» **WHAT TO WORK ON**
Make an exact copy of the listing so that no picture is carried over.

» **STORED DATA**
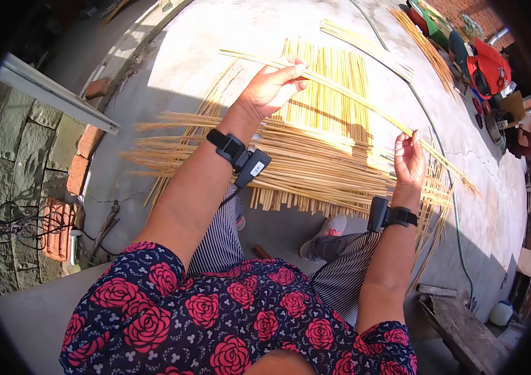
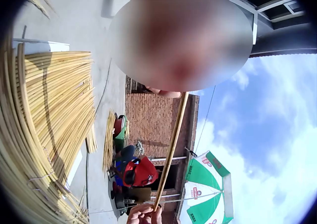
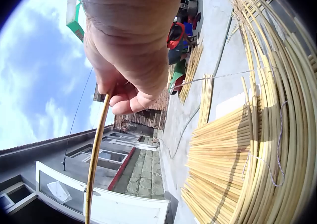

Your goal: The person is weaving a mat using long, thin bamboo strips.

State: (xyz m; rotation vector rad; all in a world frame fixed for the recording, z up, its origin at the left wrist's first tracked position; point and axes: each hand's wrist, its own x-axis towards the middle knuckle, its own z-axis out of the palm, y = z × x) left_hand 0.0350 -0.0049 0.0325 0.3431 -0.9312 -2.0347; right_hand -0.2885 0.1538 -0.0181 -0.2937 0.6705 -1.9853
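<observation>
A long straw-coloured stalk is held up in both hands, slanting down from left to right, its feathery tip beyond the right hand. My left hand pinches it near its upper end between thumb and fingers. Further along, my right hand pinches it at the fingertips; the right wrist view shows the stalk leaving that grip. Below the hands lies a thick layer of loose stalks with feathery ends to the left. Beyond it, stalks lie side by side in a flat panel. Thin string crosses the loose stalks.
More stalks lie on the concrete at the back, near a green hose. A red bag sits among items at the far right. A stone wall stands left, and a weathered plank lies right of the knees.
</observation>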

» **EXPECTED OUTPUT**
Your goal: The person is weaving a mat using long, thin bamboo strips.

State: (xyz m; rotation vector rad; all in a world frame fixed for the recording, z up, its origin at the left wrist's first tracked position; point and axes: each hand's wrist, its own x-axis towards the middle knuckle, its own z-axis out of the palm, y = z × x) left_hand 0.0350 -0.0049 0.0325 0.3431 -0.9312 -2.0347; right_hand -0.2885 0.1538 -0.0181 -0.2937 0.6705 -1.9853
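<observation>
A long straw-coloured stalk is held up in both hands, slanting down from left to right, its feathery tip beyond the right hand. My left hand pinches it near its upper end between thumb and fingers. Further along, my right hand pinches it at the fingertips; the right wrist view shows the stalk leaving that grip. Below the hands lies a thick layer of loose stalks with feathery ends to the left. Beyond it, stalks lie side by side in a flat panel. Thin string crosses the loose stalks.
More stalks lie on the concrete at the back, near a green hose. A red bag sits among items at the far right. A stone wall stands left, and a weathered plank lies right of the knees.
</observation>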

No more output is required for this exercise.